Reproduce the data below in full and to the letter, images excepted.
(Source data begins)
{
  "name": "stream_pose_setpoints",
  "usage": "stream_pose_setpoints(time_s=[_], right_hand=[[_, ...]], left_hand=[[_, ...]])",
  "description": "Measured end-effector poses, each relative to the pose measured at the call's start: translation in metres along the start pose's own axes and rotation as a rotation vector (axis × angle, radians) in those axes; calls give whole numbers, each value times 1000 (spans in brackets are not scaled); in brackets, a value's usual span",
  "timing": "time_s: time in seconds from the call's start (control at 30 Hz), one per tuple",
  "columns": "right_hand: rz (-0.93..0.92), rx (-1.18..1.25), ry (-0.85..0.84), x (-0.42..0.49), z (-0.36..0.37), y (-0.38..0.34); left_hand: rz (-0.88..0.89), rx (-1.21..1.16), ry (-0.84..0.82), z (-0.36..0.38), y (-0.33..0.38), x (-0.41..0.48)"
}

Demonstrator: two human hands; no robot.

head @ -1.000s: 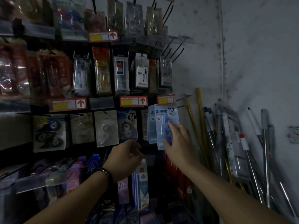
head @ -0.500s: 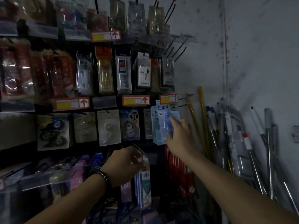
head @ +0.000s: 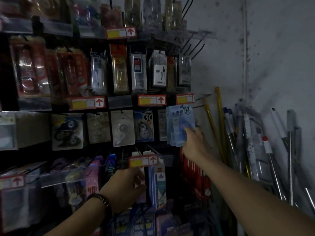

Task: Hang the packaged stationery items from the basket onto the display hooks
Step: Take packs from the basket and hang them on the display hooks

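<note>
A stack of light-blue carded packs (head: pixel 179 123) marked "12" hangs on a hook at the right end of the rack's middle row. My right hand (head: pixel 194 143) reaches up to the stack's lower right corner, fingertips pinching the front pack. My left hand (head: pixel 126 188), with a dark bracelet on the wrist, is curled against the packs of the lower row, just under a red and yellow price tag (head: pixel 144 161); whether it holds anything is hidden. Blue wires of what looks like the basket (head: pixel 136 218) show at the bottom edge, with packs inside.
The black peg rack is full of hanging packs: correction tapes (head: pixel 144 126), compasses (head: pixel 159 70), red packs (head: pixel 30 67). Bare hooks (head: pixel 202 97) stick out at the right end. Several poles and mop handles (head: pixel 247 150) lean against the stained wall on the right.
My right hand has pushed the blue pack back onto the hook against the others. My left hand has dropped lower, below the price tag. The view has shifted slightly.
</note>
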State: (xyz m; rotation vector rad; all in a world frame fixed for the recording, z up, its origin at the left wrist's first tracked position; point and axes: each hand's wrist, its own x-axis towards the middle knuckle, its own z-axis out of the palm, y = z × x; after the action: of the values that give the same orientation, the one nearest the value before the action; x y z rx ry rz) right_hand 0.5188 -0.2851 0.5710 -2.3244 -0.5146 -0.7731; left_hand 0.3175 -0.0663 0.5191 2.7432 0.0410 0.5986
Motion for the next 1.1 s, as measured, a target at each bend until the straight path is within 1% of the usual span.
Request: stream_pose_setpoints(time_s=[0.1,0.2,0.27,0.3,0.33,0.4,0.47,0.5,0.57,0.67,0.7,0.83,0.9,0.97,1.0,1.1], right_hand=[[-23,39,45,-34,8,-7],[-120,136,56,-88,17,-18],[-173,157,42,-127,32,-20],[-197,187,18,-148,43,-20],[-213,233,-23,-171,57,-20],[-228,304,-123,-224,88,-22],[-203,325,-238,-289,129,-23],[-175,336,-330,-328,153,-23],[-85,378,-571,-408,199,-21],[-10,346,-832,-508,254,-15],[30,334,-898,-533,265,-13],[90,256,-1088,-613,320,1],[80,169,-1231,-643,349,12],[73,63,-1315,-666,373,23],[91,19,-1327,-673,380,26],[180,-110,-1275,-692,402,40]], left_hand=[[-36,16,-57,17,-23,-36],[-54,47,-93,45,-56,-80],[-99,77,-169,68,-80,-113],[-115,56,-212,79,-91,-130],[-148,49,-255,91,-102,-150],[-219,33,-289,118,-118,-193],[-292,53,-359,152,-141,-244],[-326,36,-408,170,-151,-270],[-417,4,-489,203,-173,-320],[-567,27,-544,232,-203,-385],[-579,30,-552,240,-214,-403],[-708,10,-646,269,-249,-459],[-777,-17,-685,290,-263,-480],[-813,-65,-703,310,-269,-495],[-829,-93,-720,319,-269,-500],[-837,-154,-823,345,-269,-504]])
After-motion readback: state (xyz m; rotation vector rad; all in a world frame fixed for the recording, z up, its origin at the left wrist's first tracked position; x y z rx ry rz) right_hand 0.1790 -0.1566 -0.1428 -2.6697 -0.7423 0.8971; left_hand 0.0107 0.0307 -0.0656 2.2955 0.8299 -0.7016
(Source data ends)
Output of the exercise:
{
  "name": "stream_pose_setpoints",
  "usage": "stream_pose_setpoints(time_s=[_], right_hand=[[_, ...]], left_hand=[[_, ...]])",
  "description": "Measured end-effector poses, each relative to the pose measured at the call's start: translation in metres along the start pose's own axes and rotation as a rotation vector (axis × angle, radians) in those axes; calls give whole numbers, each value times 1000 (spans in brackets are not scaled); in brackets, a value's usual span",
  "timing": "time_s: time in seconds from the call's start (control at 30 Hz), one per tuple",
  "columns": "right_hand: rz (-0.93..0.92), rx (-1.18..1.25), ry (-0.85..0.84), x (-0.42..0.49), z (-0.36..0.37), y (-0.38..0.34); left_hand: rz (-0.88..0.89), rx (-1.21..1.16), ry (-0.84..0.82), z (-0.36..0.38), y (-0.33..0.38), x (-0.41..0.48)"
}

Demonstrator: two human hands; no robot.

head @ -1.000s: 
head @ -0.500s: 
head @ +0.000s: 

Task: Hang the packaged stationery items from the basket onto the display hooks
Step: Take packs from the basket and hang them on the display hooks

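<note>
A stack of light-blue carded packs (head: pixel 179 123) marked "12" hangs on a hook at the right end of the rack's middle row. My right hand (head: pixel 194 143) reaches up to the stack's lower right corner, fingertips pinching the front pack. My left hand (head: pixel 126 188), with a dark bracelet on the wrist, is curled against the packs of the lower row, just under a red and yellow price tag (head: pixel 144 161); whether it holds anything is hidden. Blue wires of what looks like the basket (head: pixel 136 218) show at the bottom edge, with packs inside.
The black peg rack is full of hanging packs: correction tapes (head: pixel 144 126), compasses (head: pixel 159 70), red packs (head: pixel 30 67). Bare hooks (head: pixel 202 97) stick out at the right end. Several poles and mop handles (head: pixel 247 150) lean against the stained wall on the right.
My right hand has pushed the blue pack back onto the hook against the others. My left hand has dropped lower, below the price tag. The view has shifted slightly.
</note>
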State: (xyz m; rotation vector rad; all in a world frame fixed for the recording, z up, its origin at the left wrist's first tracked position; point and axes: each hand's wrist, its own x-axis towards the middle knuckle, its own z-axis out of the palm, y = z × x; after the action: of the values that give the same orientation, the one nearest the value before the action; x y z rx ry rz) right_hand 0.5188 -0.2851 0.5710 -2.3244 -0.5146 -0.7731; left_hand 0.3175 -0.0663 0.5191 2.7432 0.0410 0.5986
Motion for the next 1.1 s, as measured, a target at each bend until the straight path is within 1% of the usual span.
Request: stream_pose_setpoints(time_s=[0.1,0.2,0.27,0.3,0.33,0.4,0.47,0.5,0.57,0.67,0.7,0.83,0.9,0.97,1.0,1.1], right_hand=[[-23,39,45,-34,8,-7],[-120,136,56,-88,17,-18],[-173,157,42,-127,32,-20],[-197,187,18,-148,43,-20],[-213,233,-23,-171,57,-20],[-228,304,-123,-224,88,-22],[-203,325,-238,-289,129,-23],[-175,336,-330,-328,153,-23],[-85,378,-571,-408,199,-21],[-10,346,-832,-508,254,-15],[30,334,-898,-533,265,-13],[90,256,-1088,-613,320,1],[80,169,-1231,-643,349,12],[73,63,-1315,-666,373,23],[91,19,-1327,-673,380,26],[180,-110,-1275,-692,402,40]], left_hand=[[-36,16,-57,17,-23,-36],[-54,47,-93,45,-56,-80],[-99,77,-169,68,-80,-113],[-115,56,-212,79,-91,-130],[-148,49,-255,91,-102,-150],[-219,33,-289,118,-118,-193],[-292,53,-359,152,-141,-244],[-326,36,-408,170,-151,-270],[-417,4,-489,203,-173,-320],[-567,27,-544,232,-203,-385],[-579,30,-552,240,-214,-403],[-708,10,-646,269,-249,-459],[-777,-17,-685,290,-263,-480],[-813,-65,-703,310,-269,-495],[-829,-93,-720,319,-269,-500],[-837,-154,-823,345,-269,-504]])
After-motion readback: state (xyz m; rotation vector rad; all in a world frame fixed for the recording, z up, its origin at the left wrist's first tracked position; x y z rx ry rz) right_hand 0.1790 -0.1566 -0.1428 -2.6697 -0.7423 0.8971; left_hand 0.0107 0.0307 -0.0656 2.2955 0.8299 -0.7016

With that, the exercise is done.